■ What you should do
Only the lines below between the ones containing "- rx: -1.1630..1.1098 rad" and "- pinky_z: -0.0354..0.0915", inclusive, are to be reproduced, each exactly as it stands.

■ Data excerpt
⁂

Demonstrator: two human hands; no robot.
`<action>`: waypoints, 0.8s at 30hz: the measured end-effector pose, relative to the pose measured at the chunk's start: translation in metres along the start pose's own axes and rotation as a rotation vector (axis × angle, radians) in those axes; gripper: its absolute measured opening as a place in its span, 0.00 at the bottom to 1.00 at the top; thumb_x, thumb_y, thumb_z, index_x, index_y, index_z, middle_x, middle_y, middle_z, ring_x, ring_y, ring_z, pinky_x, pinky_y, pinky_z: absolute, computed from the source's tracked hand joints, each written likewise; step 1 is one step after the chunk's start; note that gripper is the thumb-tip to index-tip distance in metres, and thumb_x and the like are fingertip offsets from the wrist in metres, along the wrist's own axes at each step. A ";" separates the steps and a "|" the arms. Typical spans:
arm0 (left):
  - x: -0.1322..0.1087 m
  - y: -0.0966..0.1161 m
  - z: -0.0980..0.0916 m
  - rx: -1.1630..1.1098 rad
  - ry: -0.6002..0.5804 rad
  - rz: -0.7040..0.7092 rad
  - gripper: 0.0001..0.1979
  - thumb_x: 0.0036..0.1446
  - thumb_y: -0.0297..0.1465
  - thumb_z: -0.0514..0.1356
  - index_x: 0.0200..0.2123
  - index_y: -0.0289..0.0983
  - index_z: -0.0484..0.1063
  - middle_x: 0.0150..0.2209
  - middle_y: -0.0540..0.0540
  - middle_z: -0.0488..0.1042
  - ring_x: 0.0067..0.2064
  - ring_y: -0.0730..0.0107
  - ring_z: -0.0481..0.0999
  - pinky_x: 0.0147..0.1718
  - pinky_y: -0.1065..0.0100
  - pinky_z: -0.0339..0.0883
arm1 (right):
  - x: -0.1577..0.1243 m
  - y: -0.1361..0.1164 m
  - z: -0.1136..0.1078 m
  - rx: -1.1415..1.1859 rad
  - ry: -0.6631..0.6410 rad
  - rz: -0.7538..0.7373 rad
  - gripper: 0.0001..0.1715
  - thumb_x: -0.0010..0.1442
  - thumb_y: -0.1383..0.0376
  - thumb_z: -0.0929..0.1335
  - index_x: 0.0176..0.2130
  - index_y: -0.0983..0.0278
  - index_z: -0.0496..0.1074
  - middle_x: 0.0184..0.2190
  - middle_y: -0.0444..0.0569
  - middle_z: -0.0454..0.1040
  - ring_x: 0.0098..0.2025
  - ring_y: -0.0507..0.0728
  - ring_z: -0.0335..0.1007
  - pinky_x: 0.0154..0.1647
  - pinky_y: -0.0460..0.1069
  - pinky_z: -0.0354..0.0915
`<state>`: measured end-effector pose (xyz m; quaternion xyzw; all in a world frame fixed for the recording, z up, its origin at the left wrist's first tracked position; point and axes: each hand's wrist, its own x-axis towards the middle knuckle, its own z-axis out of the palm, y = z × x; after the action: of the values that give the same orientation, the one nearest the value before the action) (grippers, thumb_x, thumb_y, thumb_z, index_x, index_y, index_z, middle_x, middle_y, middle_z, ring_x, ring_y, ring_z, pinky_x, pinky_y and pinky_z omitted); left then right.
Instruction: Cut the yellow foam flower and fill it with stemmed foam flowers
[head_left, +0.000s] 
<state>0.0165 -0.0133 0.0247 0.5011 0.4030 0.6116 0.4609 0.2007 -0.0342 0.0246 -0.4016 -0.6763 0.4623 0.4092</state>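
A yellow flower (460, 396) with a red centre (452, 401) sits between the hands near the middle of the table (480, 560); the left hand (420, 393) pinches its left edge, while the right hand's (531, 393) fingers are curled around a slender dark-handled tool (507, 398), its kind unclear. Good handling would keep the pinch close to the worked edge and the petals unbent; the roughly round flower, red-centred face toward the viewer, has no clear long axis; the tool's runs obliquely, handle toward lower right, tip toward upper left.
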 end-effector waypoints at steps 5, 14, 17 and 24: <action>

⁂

■ Result of the exercise
  - rx: -1.1630..1.1098 rad
  - ry: -0.6002..0.5804 rad
  - rz: -0.7040..0.7092 rad
  - gripper: 0.0001..0.1979
  - thumb_x: 0.0036..0.1446
  - thumb_y: -0.0297..0.1465
  - thumb_z: -0.0514..0.1356
  - index_x: 0.0200..0.2123
  - index_y: -0.0289..0.0983
  - index_z: -0.0484..0.1063
  - middle_x: 0.0150..0.2209
  - middle_y: -0.0540..0.0540
  - middle_z: -0.0488..0.1042
  - ring_x: 0.0067..0.2064
  - ring_y: -0.0730..0.0107
  - ring_z: -0.0481..0.0999
  - pinky_x: 0.0147..0.1718
  - pinky_y: -0.1065..0.0100
  - pinky_z: -0.0339..0.0883
arm1 (right):
  - x: -0.1577..0.1243 m
  - y: -0.1361..0.1164 m
  - z: -0.1136..0.1078 m
  - rx: -1.1415..1.1859 rad
  - ry: -0.6631..0.6410 rad
  - rz: -0.7538..0.7373 rad
  - gripper: 0.0001..0.1715
  - thumb_x: -0.0010..0.1442
  - thumb_y: -0.1383..0.0376
  - thumb_z: -0.0929..0.1335
  - index_x: 0.0176..0.2130
  - index_y: -0.0983..0.0278
  - index_z: -0.0496..0.1074
  - middle_x: 0.0184..0.2190
  - middle_y: -0.0444..0.0569
  - middle_z: -0.0454..0.1040
  - ring_x: 0.0098..0.2025
  - ring_y: -0.0507..0.0728
  - ring_z: -0.0335..0.1007
  - pinky_x: 0.0154..0.1647
  - pinky_y: -0.0460..0.1069
  - pinky_z: -0.0354..0.0915

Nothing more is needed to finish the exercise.